GEYER: Oh, he has them all the time, but what we see in the films from Cuban television and what people tell us is that people aren't paying attention anymore. See, that's the Fidel of today -- berating the people, telling them they've disgraced him, they haven't followed him. That's the Fidel of today, unlike the Fidel of yesterday
LAMB: Anybody else in the world do that kind of thing? Ten hours at a time?
GEYER: Absolutely, absolutely. That was one of the most interesting things for me. Hitler -- a lot like Fidel. I'm not saying Fidel is a Nazi. We're talking about tactics and about the tactics, the mechanisms, that these kinds of charismatic leaders use. Hitler was very similar in that mass psychosis, if you will. Mussolini -- Fidel got an early tape recorder, one of those ones with a single wire, and he would give Mussolini's speeches for hours in front of a mirror, standing there so he could learn the way that Mussolini created the crowd.
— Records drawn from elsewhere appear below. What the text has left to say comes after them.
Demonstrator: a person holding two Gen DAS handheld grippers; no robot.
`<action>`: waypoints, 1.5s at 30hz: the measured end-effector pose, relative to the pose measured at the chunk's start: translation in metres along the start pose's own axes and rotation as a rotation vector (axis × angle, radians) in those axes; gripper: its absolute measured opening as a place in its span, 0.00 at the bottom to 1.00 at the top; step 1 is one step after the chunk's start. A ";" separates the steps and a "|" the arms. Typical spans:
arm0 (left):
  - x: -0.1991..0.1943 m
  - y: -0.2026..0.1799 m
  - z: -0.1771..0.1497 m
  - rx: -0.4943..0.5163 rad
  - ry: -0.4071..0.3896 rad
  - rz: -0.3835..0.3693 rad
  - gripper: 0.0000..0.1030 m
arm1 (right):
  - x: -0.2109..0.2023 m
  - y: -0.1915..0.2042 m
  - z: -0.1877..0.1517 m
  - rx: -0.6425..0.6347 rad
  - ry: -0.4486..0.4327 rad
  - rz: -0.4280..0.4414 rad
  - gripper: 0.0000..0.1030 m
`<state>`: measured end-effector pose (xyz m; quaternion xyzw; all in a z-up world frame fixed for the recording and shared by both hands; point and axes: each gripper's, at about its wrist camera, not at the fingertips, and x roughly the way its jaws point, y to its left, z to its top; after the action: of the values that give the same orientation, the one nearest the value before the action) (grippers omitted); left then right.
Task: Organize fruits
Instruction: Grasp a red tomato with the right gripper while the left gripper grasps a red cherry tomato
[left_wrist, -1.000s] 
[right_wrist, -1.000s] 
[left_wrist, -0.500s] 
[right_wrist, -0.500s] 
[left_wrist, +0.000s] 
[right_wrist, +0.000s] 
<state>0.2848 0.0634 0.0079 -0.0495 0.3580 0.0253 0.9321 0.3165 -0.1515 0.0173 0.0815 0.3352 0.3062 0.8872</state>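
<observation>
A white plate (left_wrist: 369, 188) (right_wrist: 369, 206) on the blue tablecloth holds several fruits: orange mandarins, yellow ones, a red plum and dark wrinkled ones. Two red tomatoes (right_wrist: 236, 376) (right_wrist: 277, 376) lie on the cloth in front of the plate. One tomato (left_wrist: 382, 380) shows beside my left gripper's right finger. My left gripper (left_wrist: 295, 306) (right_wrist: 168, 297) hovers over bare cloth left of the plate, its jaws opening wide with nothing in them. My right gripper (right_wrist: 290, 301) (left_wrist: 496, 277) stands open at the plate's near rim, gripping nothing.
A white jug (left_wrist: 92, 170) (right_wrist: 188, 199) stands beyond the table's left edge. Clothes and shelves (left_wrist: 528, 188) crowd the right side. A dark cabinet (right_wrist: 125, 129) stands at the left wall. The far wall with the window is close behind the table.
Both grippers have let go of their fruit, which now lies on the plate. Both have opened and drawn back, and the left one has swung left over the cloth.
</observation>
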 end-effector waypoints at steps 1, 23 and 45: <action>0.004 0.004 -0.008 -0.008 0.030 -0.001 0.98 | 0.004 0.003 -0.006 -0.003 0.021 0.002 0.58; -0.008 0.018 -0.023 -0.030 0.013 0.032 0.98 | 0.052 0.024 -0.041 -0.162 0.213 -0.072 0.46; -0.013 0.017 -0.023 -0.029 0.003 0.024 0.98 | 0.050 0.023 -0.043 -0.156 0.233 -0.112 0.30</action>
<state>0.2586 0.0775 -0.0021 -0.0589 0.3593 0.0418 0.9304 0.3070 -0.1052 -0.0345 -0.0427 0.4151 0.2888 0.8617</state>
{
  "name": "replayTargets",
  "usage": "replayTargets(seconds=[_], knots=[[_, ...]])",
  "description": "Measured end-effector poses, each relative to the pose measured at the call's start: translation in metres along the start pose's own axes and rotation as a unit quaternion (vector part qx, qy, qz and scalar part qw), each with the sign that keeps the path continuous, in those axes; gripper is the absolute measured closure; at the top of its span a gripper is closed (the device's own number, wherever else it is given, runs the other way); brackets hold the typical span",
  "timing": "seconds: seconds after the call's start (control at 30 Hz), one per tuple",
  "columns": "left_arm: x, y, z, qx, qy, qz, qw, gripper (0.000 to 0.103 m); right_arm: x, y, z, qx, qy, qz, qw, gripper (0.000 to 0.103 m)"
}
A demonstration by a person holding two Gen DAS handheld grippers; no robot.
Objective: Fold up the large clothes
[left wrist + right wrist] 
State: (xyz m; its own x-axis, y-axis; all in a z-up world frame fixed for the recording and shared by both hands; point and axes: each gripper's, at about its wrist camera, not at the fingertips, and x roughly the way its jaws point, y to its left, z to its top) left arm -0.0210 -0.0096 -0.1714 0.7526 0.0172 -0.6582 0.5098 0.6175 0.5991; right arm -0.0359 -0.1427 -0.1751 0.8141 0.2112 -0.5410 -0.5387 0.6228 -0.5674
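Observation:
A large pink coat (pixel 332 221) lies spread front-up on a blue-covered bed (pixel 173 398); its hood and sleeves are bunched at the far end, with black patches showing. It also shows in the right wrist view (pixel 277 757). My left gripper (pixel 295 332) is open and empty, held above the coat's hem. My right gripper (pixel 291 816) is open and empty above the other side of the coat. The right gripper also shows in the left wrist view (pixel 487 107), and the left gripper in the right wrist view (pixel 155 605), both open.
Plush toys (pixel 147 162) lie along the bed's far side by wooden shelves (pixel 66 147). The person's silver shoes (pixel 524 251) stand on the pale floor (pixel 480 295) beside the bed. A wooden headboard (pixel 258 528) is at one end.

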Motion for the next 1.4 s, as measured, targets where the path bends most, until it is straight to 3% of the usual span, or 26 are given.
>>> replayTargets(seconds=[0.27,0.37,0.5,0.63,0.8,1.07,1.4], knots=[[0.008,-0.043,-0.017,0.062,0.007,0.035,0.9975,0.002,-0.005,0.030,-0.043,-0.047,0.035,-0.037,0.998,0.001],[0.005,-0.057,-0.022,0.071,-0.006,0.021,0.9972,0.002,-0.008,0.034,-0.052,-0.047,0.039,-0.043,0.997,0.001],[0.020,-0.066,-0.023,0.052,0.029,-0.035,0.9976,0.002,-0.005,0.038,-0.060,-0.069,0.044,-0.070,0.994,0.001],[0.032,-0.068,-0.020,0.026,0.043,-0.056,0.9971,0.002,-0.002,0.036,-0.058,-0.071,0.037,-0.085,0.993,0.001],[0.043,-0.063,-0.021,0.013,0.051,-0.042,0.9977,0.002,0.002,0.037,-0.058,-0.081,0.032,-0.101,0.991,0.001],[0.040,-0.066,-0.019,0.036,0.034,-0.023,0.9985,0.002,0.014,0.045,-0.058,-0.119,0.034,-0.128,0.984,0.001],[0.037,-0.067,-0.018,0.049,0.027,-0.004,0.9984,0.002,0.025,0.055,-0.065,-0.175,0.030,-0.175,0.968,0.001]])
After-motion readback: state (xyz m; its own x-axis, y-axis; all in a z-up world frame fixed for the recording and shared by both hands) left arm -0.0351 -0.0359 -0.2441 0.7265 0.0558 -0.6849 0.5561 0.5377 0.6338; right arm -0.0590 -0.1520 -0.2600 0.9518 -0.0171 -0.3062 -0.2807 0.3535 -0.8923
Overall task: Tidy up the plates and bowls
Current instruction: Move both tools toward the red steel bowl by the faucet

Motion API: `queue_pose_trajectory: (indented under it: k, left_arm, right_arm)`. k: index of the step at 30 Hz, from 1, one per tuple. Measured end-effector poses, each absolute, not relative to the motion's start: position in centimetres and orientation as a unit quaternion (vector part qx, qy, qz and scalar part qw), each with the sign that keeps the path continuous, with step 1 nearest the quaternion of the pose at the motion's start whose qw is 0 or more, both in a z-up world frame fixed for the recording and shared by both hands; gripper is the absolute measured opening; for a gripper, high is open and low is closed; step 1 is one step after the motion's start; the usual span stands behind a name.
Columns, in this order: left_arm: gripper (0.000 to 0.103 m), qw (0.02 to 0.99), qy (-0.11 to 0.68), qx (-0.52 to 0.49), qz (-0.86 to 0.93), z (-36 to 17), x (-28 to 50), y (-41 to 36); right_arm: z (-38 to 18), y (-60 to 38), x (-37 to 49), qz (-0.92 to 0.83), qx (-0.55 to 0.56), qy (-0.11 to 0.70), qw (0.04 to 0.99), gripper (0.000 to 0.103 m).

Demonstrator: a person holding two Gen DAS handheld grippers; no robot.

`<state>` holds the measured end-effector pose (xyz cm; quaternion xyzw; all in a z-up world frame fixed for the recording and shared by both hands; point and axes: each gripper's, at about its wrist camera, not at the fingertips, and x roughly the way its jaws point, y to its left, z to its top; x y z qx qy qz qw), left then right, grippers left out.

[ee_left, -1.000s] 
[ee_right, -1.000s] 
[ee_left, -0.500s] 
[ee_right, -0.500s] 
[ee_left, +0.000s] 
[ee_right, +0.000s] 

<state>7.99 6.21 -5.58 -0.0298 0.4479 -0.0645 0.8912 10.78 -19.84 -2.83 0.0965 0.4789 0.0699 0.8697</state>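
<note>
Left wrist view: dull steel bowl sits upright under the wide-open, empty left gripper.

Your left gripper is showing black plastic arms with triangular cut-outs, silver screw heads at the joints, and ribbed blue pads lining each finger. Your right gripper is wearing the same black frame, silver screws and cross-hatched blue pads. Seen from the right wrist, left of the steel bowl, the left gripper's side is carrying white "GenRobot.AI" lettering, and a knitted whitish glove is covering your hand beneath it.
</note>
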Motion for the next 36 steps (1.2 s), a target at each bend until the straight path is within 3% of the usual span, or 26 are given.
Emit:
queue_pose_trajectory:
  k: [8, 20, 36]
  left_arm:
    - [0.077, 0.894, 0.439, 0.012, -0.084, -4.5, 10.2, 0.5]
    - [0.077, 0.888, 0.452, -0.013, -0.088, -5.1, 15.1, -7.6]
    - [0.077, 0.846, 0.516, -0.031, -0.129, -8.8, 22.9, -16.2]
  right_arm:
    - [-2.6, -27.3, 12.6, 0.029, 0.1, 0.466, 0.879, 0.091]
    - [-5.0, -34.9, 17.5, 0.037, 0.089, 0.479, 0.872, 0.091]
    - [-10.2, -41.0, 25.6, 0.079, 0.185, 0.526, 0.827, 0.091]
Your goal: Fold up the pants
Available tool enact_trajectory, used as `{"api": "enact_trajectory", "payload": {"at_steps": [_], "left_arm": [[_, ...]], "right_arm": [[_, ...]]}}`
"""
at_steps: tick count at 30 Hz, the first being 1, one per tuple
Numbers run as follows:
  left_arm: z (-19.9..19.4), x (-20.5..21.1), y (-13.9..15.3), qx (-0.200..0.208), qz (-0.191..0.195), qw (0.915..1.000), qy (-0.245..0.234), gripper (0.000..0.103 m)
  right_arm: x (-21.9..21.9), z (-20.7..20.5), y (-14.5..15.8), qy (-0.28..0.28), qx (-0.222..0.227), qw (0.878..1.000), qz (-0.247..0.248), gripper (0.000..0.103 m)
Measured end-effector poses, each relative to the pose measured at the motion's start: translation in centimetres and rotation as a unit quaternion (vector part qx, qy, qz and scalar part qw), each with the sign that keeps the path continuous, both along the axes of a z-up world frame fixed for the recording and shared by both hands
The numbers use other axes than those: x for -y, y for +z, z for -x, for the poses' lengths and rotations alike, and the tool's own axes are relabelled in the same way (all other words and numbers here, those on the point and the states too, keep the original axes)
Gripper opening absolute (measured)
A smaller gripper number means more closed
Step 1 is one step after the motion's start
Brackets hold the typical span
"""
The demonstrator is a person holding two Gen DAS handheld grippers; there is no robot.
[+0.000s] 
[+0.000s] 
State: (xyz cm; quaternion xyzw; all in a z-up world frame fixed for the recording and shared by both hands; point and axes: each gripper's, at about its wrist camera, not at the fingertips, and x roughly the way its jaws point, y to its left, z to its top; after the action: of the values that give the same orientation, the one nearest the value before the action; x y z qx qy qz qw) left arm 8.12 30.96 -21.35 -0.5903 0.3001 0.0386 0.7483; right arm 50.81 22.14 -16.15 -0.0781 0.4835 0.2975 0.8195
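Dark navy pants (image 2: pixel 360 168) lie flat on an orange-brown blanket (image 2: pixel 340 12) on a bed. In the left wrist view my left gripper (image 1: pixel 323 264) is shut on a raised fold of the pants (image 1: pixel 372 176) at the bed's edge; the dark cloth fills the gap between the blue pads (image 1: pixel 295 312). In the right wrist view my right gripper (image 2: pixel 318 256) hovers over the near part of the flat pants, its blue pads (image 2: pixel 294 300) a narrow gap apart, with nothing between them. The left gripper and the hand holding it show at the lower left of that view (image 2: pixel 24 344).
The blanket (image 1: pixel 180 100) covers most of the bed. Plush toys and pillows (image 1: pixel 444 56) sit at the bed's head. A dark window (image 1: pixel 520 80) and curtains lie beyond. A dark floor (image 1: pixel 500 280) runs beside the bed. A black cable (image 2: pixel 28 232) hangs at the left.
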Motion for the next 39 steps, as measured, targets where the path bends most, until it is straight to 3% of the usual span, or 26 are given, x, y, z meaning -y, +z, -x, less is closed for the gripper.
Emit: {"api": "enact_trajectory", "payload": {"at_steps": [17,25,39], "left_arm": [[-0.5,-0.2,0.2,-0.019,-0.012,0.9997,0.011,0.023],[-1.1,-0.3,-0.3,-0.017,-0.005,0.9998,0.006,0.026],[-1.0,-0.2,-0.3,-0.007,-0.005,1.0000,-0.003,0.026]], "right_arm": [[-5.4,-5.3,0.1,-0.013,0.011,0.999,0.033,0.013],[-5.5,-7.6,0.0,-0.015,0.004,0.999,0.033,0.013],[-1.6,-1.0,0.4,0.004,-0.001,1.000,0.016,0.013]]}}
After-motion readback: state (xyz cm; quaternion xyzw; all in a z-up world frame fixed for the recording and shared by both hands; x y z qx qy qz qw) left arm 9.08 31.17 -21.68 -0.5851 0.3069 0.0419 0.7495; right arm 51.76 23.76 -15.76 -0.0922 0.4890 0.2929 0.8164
There's a quote in there somewhere from Mussolini which is very telling. He says he loved talking to the mobs, the masses, in the plaza because "they were like clay in his hands." That's what these men live for is to take this clay of the people and not to free it or not to make it more, but to make it less, to make it their clay and to put their stamp on it. That's what really horrifies me.
LAMB: You say in the book and you just mentioned how one of the liner notes talks about how they tried to get this book and all the contents away from you. Are you aware that they purchased in a Miami bookstore all this and had it shipped it over to them or they've got it now?
GEYER: I certainly hope so. I can use every sale I can get.
LAMB: Did you have any idea what the reaction is on the part of Fidel Castro's people?
GEYER: No, no. I know some journalists here -- I mean, they have nothing to do with me, but I have been calling the Cuban interest section here and they will not make any comment whatsoever. I'm sure they had it last fall because once it got into the bound galleys, I gave a couple of the galleys to Cuban friends of mine. Within a week I heard from different people. They said, "Everybody in Miami has read it."
LAMB: There's no other book like this.
GEYER: No. There's no book like this.
LAMB: What's different about this book and all the other books that have written about Fidel Castro?GEYER: Well actually, Brian, in 1986 in the fall, there were two biographies of Fidel published, both respectable, good books. I'm not putting them down at all. But those are the first biographies. There really were no biographies, which is why we all sort of started on them together. But neither of those books has any of the personal material, neither of those writers went to individual people. They're more of a compilation of the other books that were published about Cuba and about the revolution and so on.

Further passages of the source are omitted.